DATASET EXTRACT:
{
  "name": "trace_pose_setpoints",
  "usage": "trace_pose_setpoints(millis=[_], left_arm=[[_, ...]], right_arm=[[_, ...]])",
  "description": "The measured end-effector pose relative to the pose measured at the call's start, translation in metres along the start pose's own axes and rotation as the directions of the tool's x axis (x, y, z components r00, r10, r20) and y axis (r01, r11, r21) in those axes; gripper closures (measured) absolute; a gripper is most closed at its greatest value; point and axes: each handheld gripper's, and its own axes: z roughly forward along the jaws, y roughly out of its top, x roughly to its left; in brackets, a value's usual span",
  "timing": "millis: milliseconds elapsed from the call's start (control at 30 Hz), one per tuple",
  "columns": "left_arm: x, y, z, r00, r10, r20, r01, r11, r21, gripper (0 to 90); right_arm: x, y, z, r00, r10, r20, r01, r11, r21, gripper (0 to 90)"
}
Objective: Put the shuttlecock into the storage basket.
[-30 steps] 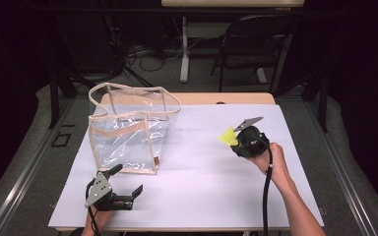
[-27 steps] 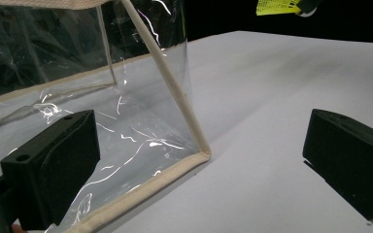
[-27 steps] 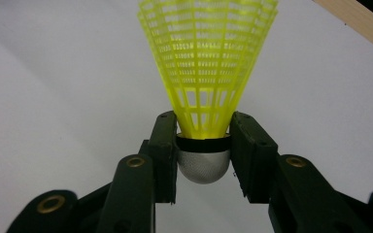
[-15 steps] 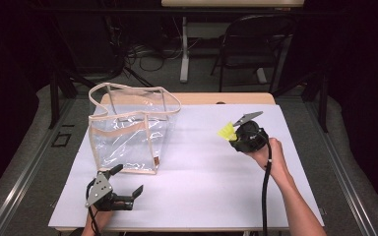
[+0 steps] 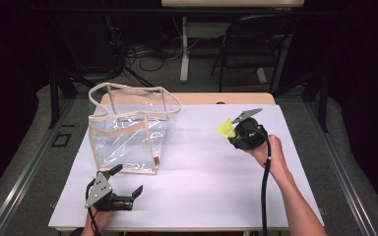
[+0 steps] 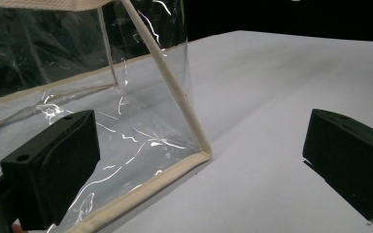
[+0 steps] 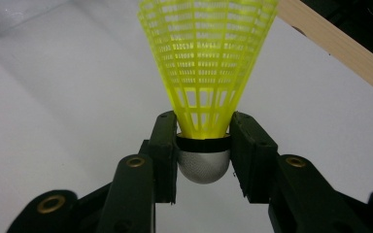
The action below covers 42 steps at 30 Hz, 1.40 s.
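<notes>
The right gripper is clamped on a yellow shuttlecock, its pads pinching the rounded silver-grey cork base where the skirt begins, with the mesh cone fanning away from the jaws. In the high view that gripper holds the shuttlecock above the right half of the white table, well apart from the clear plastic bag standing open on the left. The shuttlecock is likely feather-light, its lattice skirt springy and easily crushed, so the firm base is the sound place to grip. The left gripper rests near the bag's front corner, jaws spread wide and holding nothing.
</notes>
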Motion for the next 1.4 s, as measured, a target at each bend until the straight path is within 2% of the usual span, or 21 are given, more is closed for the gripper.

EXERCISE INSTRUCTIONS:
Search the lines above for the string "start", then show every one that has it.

PROBLEM SOLUTION:
  "description": "The measured end-effector pose relative to the pose measured at the call's start, translation in metres along the start pose's own axes and rotation as the directions of the tool's x axis (x, y, z components r00, r10, r20) and y axis (r01, r11, r21) in those axes; gripper closures (measured) absolute; a gripper is most closed at its greatest value; point and axes: each handheld gripper's, and its own axes: z roughly forward along the jaws, y roughly out of its top, x roughly to its left; in brackets, a value's usual span",
  "timing": "millis: milliseconds elapsed from the call's start (control at 30 Hz), one per tuple",

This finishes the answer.